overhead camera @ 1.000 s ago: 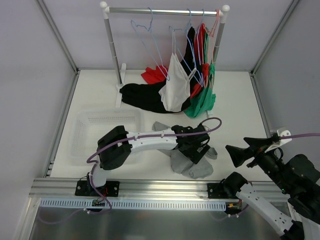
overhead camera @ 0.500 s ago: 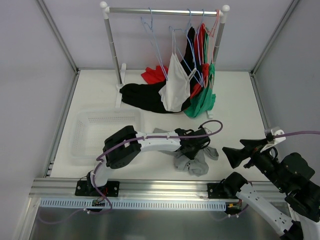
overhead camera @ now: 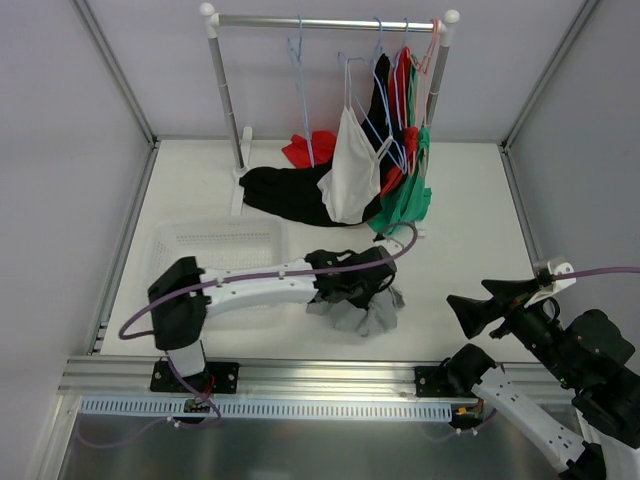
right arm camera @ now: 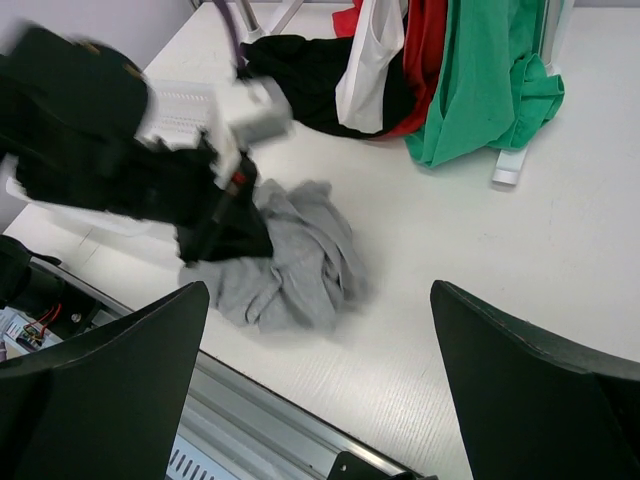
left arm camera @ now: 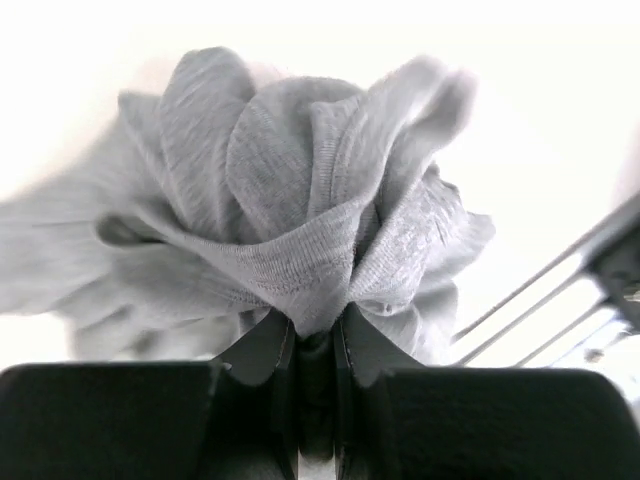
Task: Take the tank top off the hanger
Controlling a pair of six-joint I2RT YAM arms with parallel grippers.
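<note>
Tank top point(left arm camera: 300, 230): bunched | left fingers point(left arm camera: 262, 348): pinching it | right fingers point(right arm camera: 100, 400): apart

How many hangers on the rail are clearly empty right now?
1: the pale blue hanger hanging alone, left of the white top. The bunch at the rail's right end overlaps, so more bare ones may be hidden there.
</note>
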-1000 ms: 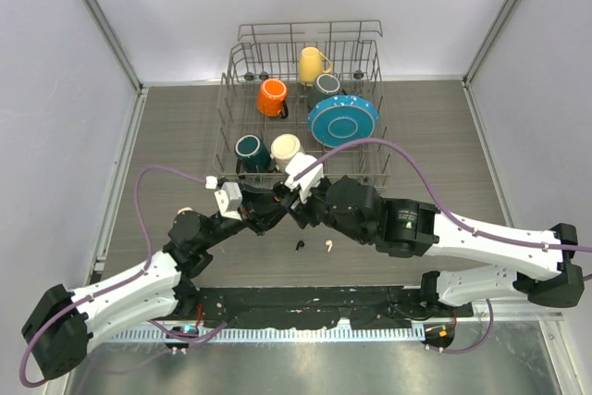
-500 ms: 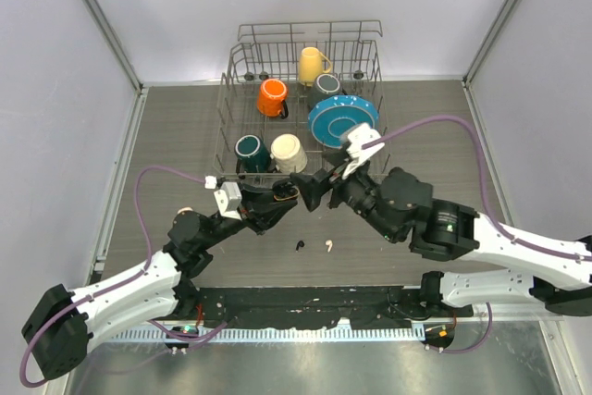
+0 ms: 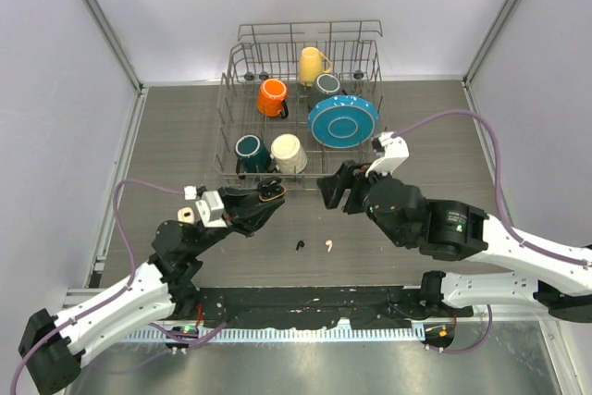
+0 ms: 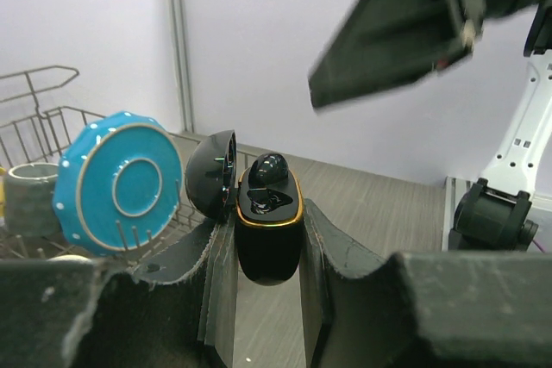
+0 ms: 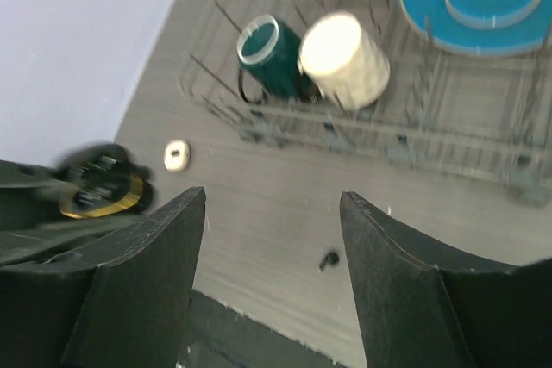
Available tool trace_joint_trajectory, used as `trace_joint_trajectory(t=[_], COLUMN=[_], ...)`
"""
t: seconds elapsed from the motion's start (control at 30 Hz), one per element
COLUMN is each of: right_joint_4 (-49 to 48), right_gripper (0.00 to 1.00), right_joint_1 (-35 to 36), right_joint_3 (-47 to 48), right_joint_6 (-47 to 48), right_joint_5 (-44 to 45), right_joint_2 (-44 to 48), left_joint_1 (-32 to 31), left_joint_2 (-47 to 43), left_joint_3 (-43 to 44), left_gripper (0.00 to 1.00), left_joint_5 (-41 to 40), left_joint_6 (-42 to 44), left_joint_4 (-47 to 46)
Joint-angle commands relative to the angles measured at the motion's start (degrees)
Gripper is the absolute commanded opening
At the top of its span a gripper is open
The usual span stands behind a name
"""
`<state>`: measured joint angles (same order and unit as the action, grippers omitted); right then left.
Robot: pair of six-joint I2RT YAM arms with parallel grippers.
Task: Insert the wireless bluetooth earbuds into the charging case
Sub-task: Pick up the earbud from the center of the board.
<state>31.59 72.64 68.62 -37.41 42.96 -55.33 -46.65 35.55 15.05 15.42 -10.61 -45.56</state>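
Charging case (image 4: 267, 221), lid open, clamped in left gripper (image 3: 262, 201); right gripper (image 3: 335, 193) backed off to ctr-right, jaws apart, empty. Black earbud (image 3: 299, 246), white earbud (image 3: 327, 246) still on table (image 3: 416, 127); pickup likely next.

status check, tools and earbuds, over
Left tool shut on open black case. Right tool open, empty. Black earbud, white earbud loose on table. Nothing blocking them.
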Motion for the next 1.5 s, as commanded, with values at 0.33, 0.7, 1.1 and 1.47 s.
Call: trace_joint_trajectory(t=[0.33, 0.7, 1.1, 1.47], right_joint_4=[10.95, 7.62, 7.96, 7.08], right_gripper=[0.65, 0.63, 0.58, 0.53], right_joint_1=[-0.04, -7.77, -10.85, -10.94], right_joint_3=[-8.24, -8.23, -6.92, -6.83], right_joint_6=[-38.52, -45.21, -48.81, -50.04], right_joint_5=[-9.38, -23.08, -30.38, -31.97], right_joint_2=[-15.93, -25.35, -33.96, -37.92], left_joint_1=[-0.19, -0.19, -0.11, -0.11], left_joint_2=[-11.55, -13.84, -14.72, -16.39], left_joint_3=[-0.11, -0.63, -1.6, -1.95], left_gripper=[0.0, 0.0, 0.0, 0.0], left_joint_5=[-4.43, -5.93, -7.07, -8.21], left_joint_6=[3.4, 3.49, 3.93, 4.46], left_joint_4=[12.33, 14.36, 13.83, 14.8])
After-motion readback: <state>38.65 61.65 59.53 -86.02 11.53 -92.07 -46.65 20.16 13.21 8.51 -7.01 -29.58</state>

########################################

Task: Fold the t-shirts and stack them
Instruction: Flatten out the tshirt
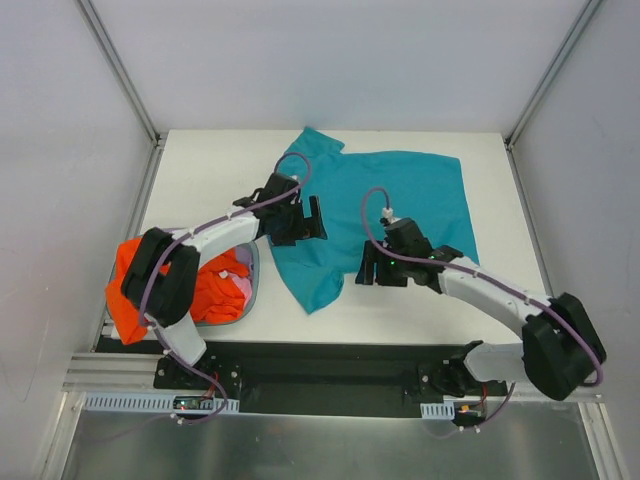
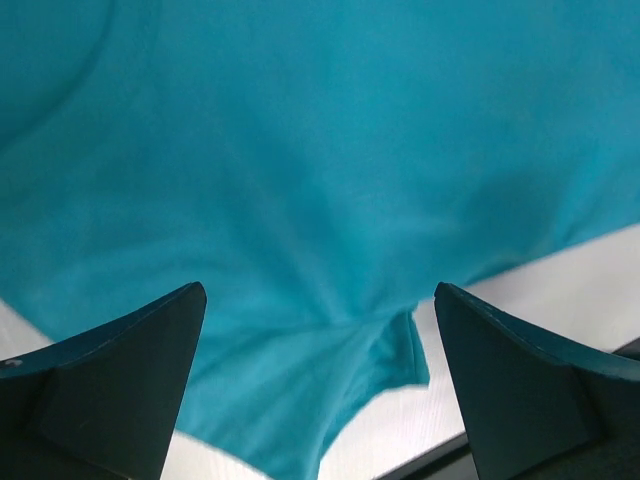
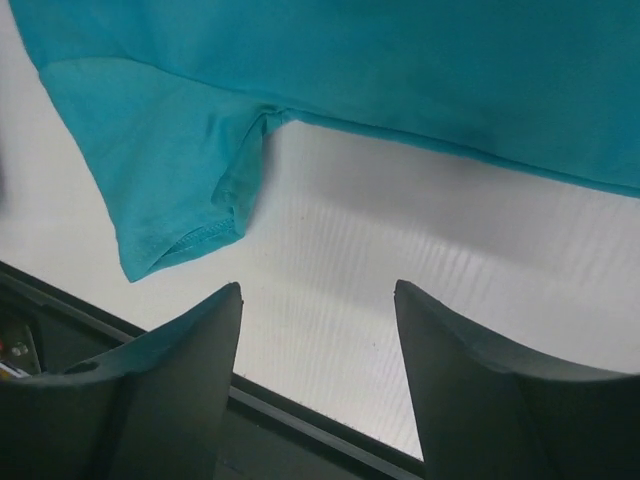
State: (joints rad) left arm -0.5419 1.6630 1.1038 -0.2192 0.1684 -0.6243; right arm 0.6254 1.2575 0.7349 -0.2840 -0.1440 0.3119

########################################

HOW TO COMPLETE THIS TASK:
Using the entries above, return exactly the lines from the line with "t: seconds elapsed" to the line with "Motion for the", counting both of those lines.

SOLVED PROBLEM:
t: seconds elapsed from the motion's start (control at 30 Hz), one per element
COLUMN is each of: right_joint_4 (-49 to 48), right_gripper (0.00 to 1.00), right_joint_1 (-35 to 36), right_joint_3 (-47 to 48), right_joint_6 (-47 to 48), right_joint_5 (-44 to 45), right_joint_2 (-44 to 48), left_joint_1 (-32 to 31), left_joint_2 (-47 to 43), left_joint_3 (-43 to 44), left_gripper (0.00 to 1.00), left_joint_5 (-41 to 40), left_joint_6 (-42 to 44), left_joint_4 (-47 to 46)
Joint-angle commands relative to the angles measured at the motion's start (degrees)
Gripper is the absolute commanded opening
At the top of its span a gripper is open
The usual span stands behind a name
"""
`<state>`: measured joint angles (same order and unit as the action, grippers omitted); right then left.
Robot: pair of six-joint I2RT YAM arms with parallel grippers.
Task: Insert the wireless bluetooth earbuds into the charging case
Sub-task: Pick up the earbud from the center of the board.
<state>31.59 72.64 68.62 -37.41 42.96 -55.33 -46.65 35.55 15.05 15.42 -10.61 -45.56</state>
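Charging case (image 4: 267, 221), lid open, clamped in left gripper (image 3: 262, 201); right gripper (image 3: 335, 193) backed off to ctr-right, jaws apart, empty. Black earbud (image 3: 299, 246), white earbud (image 3: 327, 246) still on table (image 3: 416, 127); pickup likely next.

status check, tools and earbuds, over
Left tool shut on open black case. Right tool open, empty. Black earbud, white earbud loose on table. Nothing blocking them.
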Motion for the next 1.5 s, as commanded, with values at 0.33, 0.7, 1.1 and 1.47 s.

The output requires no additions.